We become privy to how the nature of his marriage with Margaret is a hollow shell despite their deep tenderness and mutual regard for one another. After chatting with her friends over Mah Jong Margaret hears about the study and how it has reinvigorated a mutual acquaintance’s life. She decides to sign up because she is long tired of waiting for her husband to come to her bed, the scene that follows where Virginia and Bill question her about her sexual history and it becomes clear that she has never had an orgasm is near heart-breaking. It is impossible not to cheer for her when she begins an affair with the handsome and fickle Dr. Austin Langham.

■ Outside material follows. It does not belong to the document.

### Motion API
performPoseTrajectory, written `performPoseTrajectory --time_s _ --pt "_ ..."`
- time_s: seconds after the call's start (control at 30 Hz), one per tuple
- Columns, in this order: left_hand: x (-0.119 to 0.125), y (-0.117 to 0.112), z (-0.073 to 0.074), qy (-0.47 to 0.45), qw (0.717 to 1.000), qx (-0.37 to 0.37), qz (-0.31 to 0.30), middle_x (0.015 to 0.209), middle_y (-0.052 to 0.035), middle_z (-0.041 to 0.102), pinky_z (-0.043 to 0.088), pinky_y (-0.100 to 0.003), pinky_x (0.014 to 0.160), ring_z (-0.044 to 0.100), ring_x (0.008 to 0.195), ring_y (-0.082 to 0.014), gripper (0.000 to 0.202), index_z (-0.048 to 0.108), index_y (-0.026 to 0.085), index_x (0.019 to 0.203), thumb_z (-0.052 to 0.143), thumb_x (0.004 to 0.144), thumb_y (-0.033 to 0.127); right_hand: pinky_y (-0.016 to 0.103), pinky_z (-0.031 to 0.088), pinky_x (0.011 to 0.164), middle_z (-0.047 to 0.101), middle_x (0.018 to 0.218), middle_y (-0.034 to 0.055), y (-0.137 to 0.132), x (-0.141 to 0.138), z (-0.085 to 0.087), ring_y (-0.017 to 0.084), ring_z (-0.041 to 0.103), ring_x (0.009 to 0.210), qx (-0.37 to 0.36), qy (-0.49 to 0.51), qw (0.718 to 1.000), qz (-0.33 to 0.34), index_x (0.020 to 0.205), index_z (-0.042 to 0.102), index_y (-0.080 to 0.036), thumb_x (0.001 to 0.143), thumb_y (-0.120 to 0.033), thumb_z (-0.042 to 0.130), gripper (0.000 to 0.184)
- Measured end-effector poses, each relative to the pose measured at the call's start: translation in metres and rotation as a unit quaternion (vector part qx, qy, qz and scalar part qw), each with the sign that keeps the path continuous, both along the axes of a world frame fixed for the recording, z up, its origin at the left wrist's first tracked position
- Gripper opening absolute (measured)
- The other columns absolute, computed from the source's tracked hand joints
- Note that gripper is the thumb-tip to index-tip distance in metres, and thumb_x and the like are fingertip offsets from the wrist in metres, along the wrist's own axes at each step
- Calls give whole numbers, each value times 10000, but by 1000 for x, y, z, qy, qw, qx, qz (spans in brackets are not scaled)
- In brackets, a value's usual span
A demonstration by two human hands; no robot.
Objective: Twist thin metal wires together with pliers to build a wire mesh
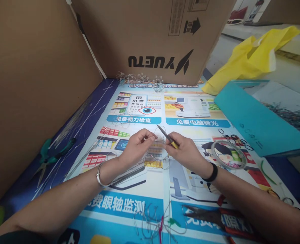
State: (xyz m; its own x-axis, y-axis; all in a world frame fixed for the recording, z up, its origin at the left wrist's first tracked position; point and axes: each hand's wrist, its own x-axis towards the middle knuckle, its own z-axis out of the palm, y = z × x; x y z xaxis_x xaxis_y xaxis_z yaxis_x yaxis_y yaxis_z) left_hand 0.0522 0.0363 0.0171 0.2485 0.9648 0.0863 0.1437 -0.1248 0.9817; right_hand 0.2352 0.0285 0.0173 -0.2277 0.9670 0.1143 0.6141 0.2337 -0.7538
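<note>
My left hand [143, 144] is closed in a pinch over the printed sheet, at the end of a thin wire [156, 158] that loops in the space between my hands. My right hand [181, 149] is wrapped round a slim, dark, pointed tool with a yellow grip [167, 135], its tip slanting up and left. The right fingertips are also close to the wire. Exactly how the wire lies in the fingers is too fine to make out. Below the hands lies a tangle of bent wires [156, 220] with pink and green bits.
Teal-handled pliers [46, 152] and straight wires [71, 125] lie at left. Red-handled cutters [221, 217] lie front right. At right are a round clear dish [228, 156], black rings [233, 137] and a teal box [256, 118] of wire pieces. Cardboard walls [150, 37] rise behind and left.
</note>
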Motion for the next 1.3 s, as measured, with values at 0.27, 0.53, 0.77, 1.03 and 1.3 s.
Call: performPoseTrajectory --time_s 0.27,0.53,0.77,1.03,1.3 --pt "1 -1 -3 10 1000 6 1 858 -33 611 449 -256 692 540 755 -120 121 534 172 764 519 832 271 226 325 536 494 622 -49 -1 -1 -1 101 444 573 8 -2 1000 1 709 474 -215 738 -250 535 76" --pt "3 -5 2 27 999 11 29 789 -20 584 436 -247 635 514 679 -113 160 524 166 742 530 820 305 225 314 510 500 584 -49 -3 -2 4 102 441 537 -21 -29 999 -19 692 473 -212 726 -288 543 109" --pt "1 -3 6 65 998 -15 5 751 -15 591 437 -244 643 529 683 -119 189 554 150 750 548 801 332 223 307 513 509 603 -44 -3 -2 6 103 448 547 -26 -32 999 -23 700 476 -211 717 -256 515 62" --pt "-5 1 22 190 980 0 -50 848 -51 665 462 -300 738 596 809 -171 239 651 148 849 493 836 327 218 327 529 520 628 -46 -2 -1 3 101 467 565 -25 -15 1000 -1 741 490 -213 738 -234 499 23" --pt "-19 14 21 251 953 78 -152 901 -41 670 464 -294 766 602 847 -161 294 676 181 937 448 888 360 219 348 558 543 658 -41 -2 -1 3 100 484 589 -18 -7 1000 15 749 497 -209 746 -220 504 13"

The whole storyline is a sensitive portrayal of how deeply damaging stigma and homophobia is. Barton married Margaret because he needed to be perceived as “normal” in order to fulfill his career ambitions. As a result of those ambitions and not wanting to live on the margins both he and Margaret have been robbed of a full life. This is one of the few storylines have seen on television that covers homosexuality and homophobia in a period drama in a way that neither sensationalizes it or objectifies the characters involved, but instead is a nuanced look at how it hurts people.

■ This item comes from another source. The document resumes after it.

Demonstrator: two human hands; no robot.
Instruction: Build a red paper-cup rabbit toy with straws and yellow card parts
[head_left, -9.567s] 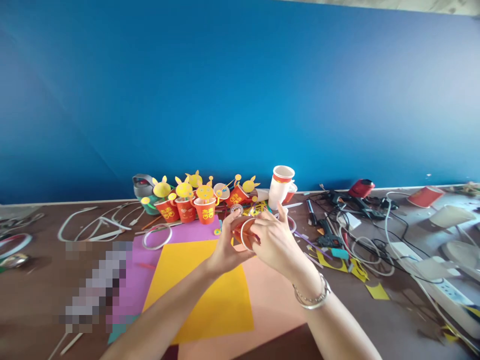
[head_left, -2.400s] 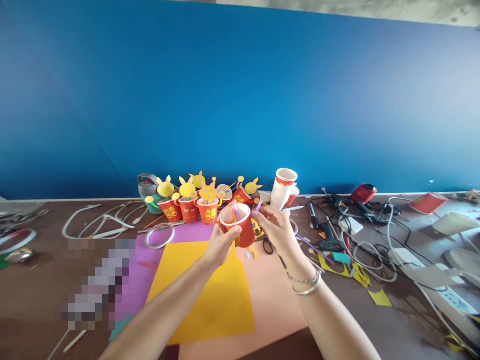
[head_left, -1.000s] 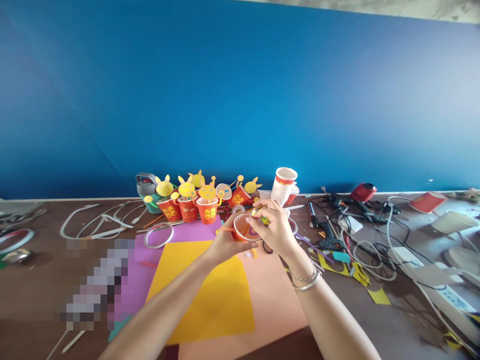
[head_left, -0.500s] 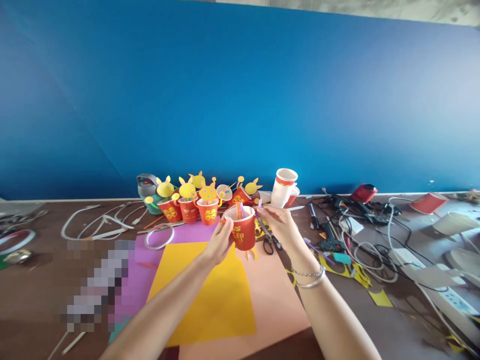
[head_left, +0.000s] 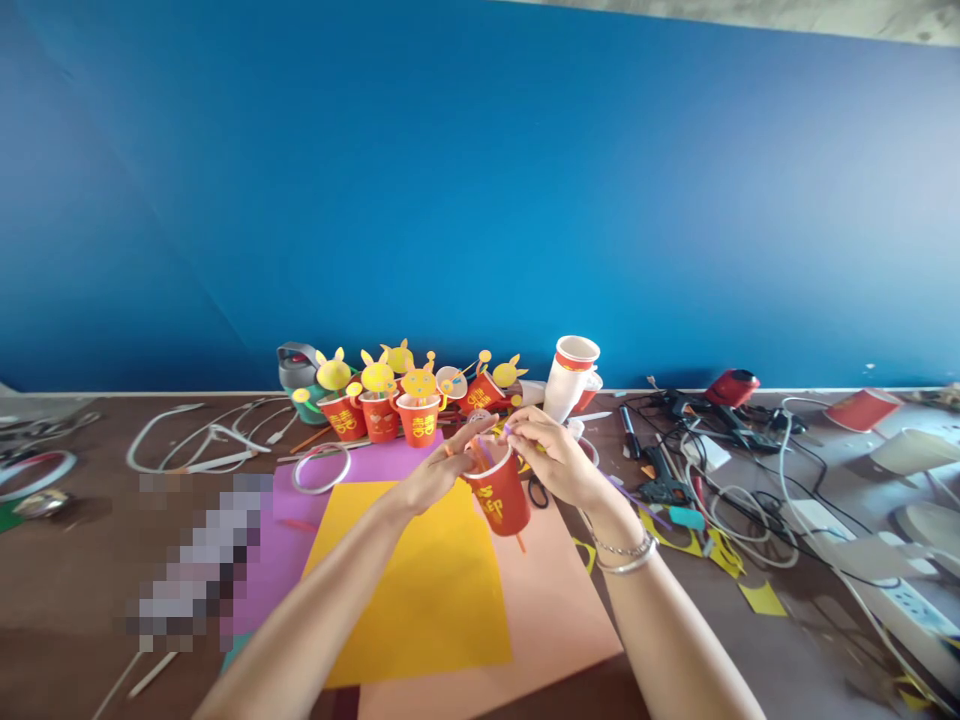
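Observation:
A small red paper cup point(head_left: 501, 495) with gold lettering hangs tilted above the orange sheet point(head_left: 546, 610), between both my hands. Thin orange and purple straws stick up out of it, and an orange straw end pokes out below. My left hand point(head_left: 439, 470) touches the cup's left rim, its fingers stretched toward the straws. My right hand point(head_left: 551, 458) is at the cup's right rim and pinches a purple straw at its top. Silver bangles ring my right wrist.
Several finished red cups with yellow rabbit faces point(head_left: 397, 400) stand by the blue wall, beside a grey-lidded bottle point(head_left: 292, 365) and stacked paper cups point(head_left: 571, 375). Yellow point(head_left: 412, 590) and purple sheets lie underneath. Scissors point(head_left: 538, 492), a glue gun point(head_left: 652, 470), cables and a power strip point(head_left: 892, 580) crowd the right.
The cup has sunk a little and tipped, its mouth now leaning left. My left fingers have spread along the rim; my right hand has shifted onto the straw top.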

This arc has also resulted in one of the best monologues about stigma and sexuality that I have ever seen on television. When Barton asks Dale, the sex worker that he has being seeing, to participate in his aversion therapy, saying that he will pay him to sit across from him while he takes an emetic to make himself feel ill. Dale responds by elaborating the ways in which his life is difficult and how he often wishes he could change but ending with the line “there’s only one person who gets to be sickened by me, and that’s me. Everyone else can go fuck themselves.” The whole sequence elucidates the complexity and pain of being queer in a straight world.
3) Dr. Lillian De Paul
Dr. Lillian De Paul is one of the characters on the show that is completely fictional and not based on a real person. Initially it seemed as though she was going be a sort of female misogynist, a Margaret Thatcher type who makes it to the top and then instead of helping to break down barriers uses her position to shit on other women. Over time it became clear that De Paul’s coldness towards Virginia was in large part defensiveness based on the slog she has had firstly to become a doctor and secondly in trying to crack into the old boys club in order to get her project, free or low cost pap smears available for women in order to detect cervical cancer while it is still treatable, funded. She is deeply frustrated because she knows the profound impact her project can have on women’s lives and health with comparatively little cost.

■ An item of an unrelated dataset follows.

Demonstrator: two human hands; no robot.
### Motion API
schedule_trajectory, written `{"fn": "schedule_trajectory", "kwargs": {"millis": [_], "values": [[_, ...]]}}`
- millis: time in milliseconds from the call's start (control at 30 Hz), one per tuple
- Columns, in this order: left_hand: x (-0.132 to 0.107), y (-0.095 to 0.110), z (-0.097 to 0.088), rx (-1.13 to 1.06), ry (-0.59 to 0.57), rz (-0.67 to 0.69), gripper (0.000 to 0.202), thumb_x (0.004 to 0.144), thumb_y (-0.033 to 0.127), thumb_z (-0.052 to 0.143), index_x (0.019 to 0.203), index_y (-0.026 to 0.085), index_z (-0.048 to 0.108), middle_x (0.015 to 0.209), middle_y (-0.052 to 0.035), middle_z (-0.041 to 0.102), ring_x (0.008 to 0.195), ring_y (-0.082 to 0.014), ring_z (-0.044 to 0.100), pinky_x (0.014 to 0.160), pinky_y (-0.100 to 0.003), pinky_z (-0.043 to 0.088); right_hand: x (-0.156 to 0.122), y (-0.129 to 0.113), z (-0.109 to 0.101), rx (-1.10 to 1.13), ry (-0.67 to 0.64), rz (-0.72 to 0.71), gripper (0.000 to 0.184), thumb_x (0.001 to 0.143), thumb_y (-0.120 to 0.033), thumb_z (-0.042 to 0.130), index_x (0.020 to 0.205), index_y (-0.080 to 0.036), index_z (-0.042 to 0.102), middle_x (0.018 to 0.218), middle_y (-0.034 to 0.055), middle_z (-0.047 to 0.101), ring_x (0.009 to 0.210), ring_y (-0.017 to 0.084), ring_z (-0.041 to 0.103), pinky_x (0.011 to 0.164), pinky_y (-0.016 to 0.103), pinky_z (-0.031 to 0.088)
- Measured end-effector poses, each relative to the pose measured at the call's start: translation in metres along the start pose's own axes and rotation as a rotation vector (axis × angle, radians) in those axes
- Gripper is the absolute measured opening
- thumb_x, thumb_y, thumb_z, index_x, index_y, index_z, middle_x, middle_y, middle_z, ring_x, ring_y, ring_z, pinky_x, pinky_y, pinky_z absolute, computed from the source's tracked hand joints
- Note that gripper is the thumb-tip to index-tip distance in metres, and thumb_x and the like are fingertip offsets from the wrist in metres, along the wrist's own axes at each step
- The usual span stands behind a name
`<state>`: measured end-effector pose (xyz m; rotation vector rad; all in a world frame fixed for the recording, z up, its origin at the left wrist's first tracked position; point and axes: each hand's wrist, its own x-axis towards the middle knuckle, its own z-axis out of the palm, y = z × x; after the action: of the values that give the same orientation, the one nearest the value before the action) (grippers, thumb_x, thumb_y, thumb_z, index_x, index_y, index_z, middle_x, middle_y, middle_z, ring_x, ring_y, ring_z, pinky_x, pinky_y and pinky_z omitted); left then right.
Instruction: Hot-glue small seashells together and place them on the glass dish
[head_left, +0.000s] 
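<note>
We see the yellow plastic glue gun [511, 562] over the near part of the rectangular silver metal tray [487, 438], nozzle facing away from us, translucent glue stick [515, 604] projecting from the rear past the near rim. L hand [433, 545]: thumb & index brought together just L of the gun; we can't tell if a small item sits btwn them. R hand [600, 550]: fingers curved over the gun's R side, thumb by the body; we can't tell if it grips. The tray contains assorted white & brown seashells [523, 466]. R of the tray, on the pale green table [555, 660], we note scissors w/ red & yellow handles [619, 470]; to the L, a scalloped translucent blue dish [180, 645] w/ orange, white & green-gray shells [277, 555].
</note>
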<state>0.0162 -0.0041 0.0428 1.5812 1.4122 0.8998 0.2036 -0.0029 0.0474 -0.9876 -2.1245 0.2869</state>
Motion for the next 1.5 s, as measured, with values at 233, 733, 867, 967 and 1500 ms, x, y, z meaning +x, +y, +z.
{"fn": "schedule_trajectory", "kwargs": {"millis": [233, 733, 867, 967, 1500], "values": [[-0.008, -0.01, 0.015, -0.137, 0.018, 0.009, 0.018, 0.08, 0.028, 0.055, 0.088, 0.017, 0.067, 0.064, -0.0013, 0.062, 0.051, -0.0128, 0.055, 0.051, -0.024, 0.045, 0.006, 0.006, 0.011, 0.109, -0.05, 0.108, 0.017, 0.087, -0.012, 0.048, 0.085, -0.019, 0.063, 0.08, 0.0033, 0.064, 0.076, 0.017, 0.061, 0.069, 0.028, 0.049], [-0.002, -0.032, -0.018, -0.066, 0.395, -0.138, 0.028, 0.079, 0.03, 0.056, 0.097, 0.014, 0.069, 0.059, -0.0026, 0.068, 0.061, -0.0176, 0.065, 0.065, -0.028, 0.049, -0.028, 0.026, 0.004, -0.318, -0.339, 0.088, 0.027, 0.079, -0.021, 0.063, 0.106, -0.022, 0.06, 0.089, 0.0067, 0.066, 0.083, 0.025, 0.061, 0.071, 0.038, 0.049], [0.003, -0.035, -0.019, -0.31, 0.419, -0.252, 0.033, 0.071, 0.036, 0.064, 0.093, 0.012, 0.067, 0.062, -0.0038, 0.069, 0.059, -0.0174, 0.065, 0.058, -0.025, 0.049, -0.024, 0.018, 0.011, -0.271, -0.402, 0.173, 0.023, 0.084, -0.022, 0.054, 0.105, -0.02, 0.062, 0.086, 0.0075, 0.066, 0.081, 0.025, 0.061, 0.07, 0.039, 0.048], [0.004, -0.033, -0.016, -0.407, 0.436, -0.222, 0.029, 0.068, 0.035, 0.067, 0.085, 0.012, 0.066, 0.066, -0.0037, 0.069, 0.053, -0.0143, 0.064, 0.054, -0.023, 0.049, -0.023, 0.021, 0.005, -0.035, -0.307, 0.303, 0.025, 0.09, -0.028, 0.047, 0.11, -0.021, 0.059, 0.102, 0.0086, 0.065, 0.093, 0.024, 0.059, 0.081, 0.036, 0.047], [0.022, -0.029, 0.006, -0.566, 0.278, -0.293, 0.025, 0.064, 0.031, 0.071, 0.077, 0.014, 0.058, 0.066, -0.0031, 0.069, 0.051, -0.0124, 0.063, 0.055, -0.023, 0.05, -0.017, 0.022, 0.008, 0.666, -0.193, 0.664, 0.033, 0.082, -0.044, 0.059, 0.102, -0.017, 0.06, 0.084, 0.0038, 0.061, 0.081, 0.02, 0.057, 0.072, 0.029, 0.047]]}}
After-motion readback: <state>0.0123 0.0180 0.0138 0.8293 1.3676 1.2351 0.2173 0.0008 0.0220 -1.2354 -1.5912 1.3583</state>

She provides an interesting counterpoint for Dr. Masters as they share many character traits but their reception could not be more different. They are both aloof, lacking in charm and awareness of social niceties. In Bill these qualities are perceived as being unsurprising in a brilliant doctor. In Lillian they are simply more evidence of her freakishness and unwomanliness. As a character she explodes the notion of the female harridan superior because we see the struggles that she has had to deal with, and just why she has become the closed off and defensive person that she has, because almost anything else is construed as weakness by her male colleagues. Over time she comes to respect Virginia after realizing that she is not simply using her womanly charms as a substitute for hard work and their growing relationship has been interesting to watch.